When I found out the release date was Feb 21, I set aside tonight in my schedule to spend all night playing this game. Instead, I'm reading a message board about how Take 2 didn't think the preorder numbers would be that high, and didn't print enough copies. Not for nothing, my preorder was made in DECEMBER.
I will NEVER buy another Stardock game. I don't want to hear from anyone how Stardock is responding to it's costumers, because if they were, I'd have their game in my hands already.
I hope everyone is writing to all the gaming magazines to let them know what's going on with this. |
What would you have us do?
Let's take a deep breath and look at it from a bigger picture since I assume we're adults here:
The release date for the game was set to be February 21, 2006 many months ago. And due to some logistical/demand issues wide-spread retail availability is was February 22nd-24th (depending on which chain).
In the bigger scheme of things, is this that big of a deal? Does someone else having the game a day earlier hurt anyone?
I agree it's ultimately Stardock's fault. In the sense that we should have put more padding into it. We should have said that the game was going to be available on say March 1 and then surprised everyone when it showed up on store shelves on February 22nd through 24th. It's a lesson noted for the future.
At the end of the day, we simply don't have the clout to force everyone to do exactly what we'd like.
We are given dates. We pass those dates on to you. In this case, the widespread distribution was off by 2 days. Stardock decided how many units to manufacture. We manufactured enough. That's not the issue.
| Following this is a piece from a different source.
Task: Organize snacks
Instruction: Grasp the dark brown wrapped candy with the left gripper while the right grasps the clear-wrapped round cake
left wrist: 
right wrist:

The issue, from what I can tell, is that the expedited units (i.e. when a product is manufactured, you have X units that are rushed out to fit the first day's demands and Y units that are shipped slower/cheaper to deal with the first few weeks demand). President's day combined with a higher than expected demand ate up the X units faster.
Best Buy had the game yesterday. I don't know why they had it but EB/Gamestop did not.
Stardock Makes game, manufactures game, markets game, hands boxes to Take 2 (distributor) who then ships it to retailers. It could even be that the manufacturing people were late a day that aggravated it. We're not sure.
What we do know is this: Weeks from now, nobody is going to care whether a video game came out on February 23rd instead of February 21st.
We're sorry you're upset about it. No one wishes the game was in every store in massive quantity more than I do.